What needs to be done: Repeat the entire listing below exactly.

Data:
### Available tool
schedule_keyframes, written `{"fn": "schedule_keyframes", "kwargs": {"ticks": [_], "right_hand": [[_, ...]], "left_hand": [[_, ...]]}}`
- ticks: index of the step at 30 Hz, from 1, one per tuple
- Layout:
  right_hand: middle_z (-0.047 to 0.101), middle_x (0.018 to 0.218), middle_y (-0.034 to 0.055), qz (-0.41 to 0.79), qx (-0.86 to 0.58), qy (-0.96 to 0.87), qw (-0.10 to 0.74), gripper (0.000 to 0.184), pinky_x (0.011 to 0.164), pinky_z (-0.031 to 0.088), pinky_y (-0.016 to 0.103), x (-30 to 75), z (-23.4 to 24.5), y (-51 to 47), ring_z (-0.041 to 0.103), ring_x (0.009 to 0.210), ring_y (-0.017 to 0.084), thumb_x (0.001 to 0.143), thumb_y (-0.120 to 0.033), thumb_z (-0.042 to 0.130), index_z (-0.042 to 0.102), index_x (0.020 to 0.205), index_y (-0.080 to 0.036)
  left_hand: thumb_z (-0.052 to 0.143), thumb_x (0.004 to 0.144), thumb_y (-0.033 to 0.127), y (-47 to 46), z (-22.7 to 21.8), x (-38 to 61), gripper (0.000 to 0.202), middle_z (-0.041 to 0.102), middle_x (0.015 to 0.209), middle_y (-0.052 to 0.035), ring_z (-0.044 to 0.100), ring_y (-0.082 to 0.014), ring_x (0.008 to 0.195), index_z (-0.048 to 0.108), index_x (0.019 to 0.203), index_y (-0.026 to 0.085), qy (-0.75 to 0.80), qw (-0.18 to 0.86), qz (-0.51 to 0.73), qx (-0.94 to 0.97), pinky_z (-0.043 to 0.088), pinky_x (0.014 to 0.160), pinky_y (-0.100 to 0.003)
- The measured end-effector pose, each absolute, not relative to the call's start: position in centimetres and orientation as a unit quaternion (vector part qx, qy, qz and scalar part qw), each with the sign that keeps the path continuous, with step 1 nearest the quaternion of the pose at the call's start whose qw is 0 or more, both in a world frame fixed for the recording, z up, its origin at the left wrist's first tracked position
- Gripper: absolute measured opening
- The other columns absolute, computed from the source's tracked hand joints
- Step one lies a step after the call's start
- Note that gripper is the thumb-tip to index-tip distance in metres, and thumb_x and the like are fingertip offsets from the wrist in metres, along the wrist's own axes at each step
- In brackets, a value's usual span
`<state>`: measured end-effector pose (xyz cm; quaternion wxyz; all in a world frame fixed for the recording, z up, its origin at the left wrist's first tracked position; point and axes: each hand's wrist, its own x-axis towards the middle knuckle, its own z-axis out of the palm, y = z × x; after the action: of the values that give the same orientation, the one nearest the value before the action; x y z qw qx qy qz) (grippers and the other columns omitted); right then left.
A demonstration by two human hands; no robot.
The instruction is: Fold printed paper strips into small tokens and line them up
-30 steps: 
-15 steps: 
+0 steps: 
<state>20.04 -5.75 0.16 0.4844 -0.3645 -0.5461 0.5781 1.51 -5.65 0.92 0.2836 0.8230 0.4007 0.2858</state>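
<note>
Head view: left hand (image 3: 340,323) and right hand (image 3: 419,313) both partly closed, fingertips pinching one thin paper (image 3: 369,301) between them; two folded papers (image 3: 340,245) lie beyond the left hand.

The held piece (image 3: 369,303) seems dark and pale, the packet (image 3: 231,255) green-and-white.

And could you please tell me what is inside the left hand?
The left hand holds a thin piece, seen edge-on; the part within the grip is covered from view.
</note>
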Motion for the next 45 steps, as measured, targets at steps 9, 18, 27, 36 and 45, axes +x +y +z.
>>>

Answer section:
### Available tool
schedule_keyframes, written `{"fn": "schedule_keyframes", "kwargs": {"ticks": [_], "right_hand": [[_, ...]], "left_hand": [[_, ...]]}}`
- ticks: index of the step at 30 Hz, from 1, one per tuple
- Layout:
  right_hand: middle_z (-0.047 to 0.101), middle_x (0.018 to 0.218), middle_y (-0.034 to 0.055), qz (-0.41 to 0.79), qx (-0.86 to 0.58), qy (-0.96 to 0.87), qw (-0.10 to 0.74), gripper (0.000 to 0.184), pinky_x (0.011 to 0.164), pinky_z (-0.031 to 0.088), pinky_y (-0.016 to 0.103), x (-30 to 75), z (-23.4 to 24.5), y (-51 to 47), ring_z (-0.041 to 0.103), ring_x (0.009 to 0.210), ring_y (-0.017 to 0.084), thumb_x (0.001 to 0.143), thumb_y (-0.120 to 0.033), thumb_z (-0.042 to 0.130), index_z (-0.042 to 0.102), index_x (0.020 to 0.205), index_y (-0.080 to 0.036)
  left_hand: thumb_z (-0.052 to 0.143), thumb_x (0.004 to 0.144), thumb_y (-0.033 to 0.127), y (-47 to 46), z (-22.7 to 21.8), x (-38 to 61), gripper (0.000 to 0.202), middle_z (-0.041 to 0.102), middle_x (0.015 to 0.209), middle_y (-0.052 to 0.035), ring_z (-0.044 to 0.100), ring_y (-0.082 to 0.014), ring_x (0.008 to 0.195), index_z (-0.048 to 0.108), index_x (0.019 to 0.203), index_y (-0.026 to 0.085), qy (-0.75 to 0.80), qw (-0.18 to 0.86), qz (-0.51 to 0.73), qx (-0.94 to 0.97), pinky_z (-0.043 to 0.088), pinky_x (0.014 to 0.160), pinky_y (-0.100 to 0.003)
- The measured end-effector pose, each absolute, not relative to the call's start: position in centimetres and orientation as a unit quaternion (vector part qx, qy, qz and scalar part qw), each with the sign that keeps the path continuous, with step 1 nearest the quaternion of the pose at the call's start whose qw is 0 or more, both in a world frame fixed for the recording, z up, its origin at the left wrist's first tracked position
- Gripper: absolute measured opening
- The other columns absolute, computed from the source's tracked hand joints
- Step one lies a step after the call's start
- Note that gripper is the thumb-tip to index-tip distance in metres, and thumb_x and the like are fingertip offsets from the wrist in metres, along the wrist's own axes at each step
- In brackets, a value's usual span
`<state>`: measured end-effector pose (xyz cm; quaternion wxyz; all in a world frame fixed for the recording, z up, its origin at the left wrist's first tracked position; point and axes: each hand's wrist, its own x-axis towards the middle knuckle, its own z-axis out of the palm, y = z × x; after the action: of the values that give the same orientation, the one nearest the value before the action; x y z qw qx qy qz) (grippers and the other columns omitted); right then left.
A demonstration by two human hands; no robot.
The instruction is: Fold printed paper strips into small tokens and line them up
-30 steps: 
-15 steps: 
+0 steps: 
<state>20.04 -5.75 0.16 0.4844 -0.3645 -0.5461 0.5781 1.51 -5.65 0.92 0.2836 0.8230 0.4007 0.2858</state>
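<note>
Head view: left hand (image 3: 340,323) and right hand (image 3: 419,313) both partly closed, fingertips pinching one thin paper (image 3: 369,301) between them; two folded papers (image 3: 340,245) lie beyond the left hand.

The held piece (image 3: 369,303) seems dark and pale, the packet (image 3: 231,255) green-and-white.

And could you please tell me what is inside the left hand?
The left hand holds a thin piece, seen edge-on; the part within the grip is covered from view.
</note>
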Motion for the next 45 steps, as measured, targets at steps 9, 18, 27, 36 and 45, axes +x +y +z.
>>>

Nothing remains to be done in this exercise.